A new model is challenging our understanding of how supermassive black holes (SMBHs) consume stars. Researchers at Syracuse University are paving the way into how SMBHs are now viewed.
At the center of most large galaxies, including our own Milky Way, resides an SMBH. These cosmic giants grow by pulling in and devouring nearby objects, such as stars, a process that releases enormous amounts of energy. When a star gets too close to an SMBH, it is torn apart by the black hole’s intense gravitational pull, an event known as a tidal disruption event (TDE). TDEs are key to studying black holes, as they temporarily light up these otherwise dark regions of space.
Up until now, understanding these events relied heavily on numerical hydrodynamical simulations, which are precise but time-consuming and expensive. Alternatively, physicists used simpler analytical models to estimate the rate at which a star’s material falls back onto the SMBH, known as the accretion rate. However, these models, like the well-known “frozen-in” approximation, have been somewhat limited in accuracy.
Enter the CN22 model, proposed in 2022 by Eric Coughlin, a physics professor at Syracuse University, and Chris Nixon, an associate professor of theoretical astrophysics at the University of Leeds. This new model predicts the peak timescale for TDEs based on the properties of the star and the mass of the black hole.

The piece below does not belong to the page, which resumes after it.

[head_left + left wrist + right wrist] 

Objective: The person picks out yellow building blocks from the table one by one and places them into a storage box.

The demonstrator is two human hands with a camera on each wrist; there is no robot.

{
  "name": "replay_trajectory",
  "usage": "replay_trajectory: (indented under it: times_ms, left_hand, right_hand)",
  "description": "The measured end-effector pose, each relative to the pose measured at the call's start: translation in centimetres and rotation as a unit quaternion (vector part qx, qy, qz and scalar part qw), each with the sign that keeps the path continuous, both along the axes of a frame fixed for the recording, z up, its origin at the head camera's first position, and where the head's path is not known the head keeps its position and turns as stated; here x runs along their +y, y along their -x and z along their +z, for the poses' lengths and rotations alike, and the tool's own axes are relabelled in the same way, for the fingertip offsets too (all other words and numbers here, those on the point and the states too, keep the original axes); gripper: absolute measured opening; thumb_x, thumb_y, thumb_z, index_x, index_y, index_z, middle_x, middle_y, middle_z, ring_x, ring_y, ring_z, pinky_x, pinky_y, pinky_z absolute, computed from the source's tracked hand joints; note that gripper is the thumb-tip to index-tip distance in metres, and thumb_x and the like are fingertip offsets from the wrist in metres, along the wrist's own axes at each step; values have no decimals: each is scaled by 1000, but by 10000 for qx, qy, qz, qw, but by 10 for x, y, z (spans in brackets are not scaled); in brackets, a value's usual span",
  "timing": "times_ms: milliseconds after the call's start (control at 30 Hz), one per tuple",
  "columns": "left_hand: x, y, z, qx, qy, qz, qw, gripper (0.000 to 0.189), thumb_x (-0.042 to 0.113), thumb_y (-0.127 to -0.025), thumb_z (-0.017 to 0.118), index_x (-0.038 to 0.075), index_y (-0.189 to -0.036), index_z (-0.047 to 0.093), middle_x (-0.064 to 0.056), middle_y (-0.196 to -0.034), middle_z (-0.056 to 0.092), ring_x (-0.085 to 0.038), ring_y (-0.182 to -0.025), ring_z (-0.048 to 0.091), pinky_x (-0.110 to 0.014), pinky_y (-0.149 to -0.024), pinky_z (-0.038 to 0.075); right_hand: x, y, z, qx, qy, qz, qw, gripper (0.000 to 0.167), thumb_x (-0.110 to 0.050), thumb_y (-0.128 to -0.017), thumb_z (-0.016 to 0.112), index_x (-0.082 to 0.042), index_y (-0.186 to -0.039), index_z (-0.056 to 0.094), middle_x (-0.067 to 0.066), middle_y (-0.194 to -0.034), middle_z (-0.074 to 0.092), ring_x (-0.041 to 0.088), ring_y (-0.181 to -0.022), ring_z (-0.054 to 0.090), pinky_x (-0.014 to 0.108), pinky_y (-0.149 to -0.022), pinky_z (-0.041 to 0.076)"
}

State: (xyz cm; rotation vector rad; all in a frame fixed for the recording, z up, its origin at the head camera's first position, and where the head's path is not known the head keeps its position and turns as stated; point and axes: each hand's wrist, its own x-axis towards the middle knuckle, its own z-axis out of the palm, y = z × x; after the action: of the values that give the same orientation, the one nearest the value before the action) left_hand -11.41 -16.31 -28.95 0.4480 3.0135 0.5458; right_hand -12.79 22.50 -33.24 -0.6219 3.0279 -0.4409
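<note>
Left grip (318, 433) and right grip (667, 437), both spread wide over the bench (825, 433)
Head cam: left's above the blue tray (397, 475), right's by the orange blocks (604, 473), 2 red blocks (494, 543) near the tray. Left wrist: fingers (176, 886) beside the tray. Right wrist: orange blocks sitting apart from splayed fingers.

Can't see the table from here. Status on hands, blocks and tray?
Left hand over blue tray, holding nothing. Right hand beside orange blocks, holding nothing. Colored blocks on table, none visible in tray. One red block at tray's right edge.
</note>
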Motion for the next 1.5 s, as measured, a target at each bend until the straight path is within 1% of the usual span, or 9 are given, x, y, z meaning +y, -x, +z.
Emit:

To test and expand upon the CN22 model, study lead author Ananya Bandopadhyay, a PhD student at Syracuse, captained a team that included both college and high school students. They utilized a stellar evolution code called “Modules for Experiments in Stellar Astrophysics” to study star evolution. Scientists then compared the CN22 model predictions against various types of stars and SMBHs. Their research also included numerical hydrodynamical simulations of a sun-like star being disrupted by a SMBH.
Scientists say that the CN22 model was in extremely good agreement with the hydrodynamical simulations. Most notably, the team found that the peak accretion rate in a TDE is largely unaffected by the star’s properties, being about 50 days for a star similar to our Sun consumed by a black hole like Sagittarius A*. This finding starkly contrasts the predictions of the “frozen-in” model, which suggests a peak timescale of two years for the same scenario.
“This overturns previously held notions about the way that TDEs work and what types of transients you could possibly produce by totally destroying a star,” says Bandopadhyay in a media release. “By confirming the accuracy of the CN22 model, we offer proof that this type of analytical method can greatly speed up the inference of observable properties for the disruption of stars having a range of masses and ages.”
The study reveals that complete TDEs cannot last longer than a month, debunking the previous belief that they could explain light curves peaking and decaying over several years.
“If you measure the rise time, what you could be directly peering into is actually the property of the supermassive black hole, which is the Holy Grail of TDE physics — being able to use TDEs to say something about the black hole,” notes Coughlin.
This research marks a significant leap forward in understanding SMBHs and their interactions with stars. By validating the CN22 model, the Syracuse team has opened new avenues for making observable predictions about TDEs, enhancing our ability to explore and understand the mysterious workings of black holes and the distant universe.
The study is published in The Astrophysical Journal Letters.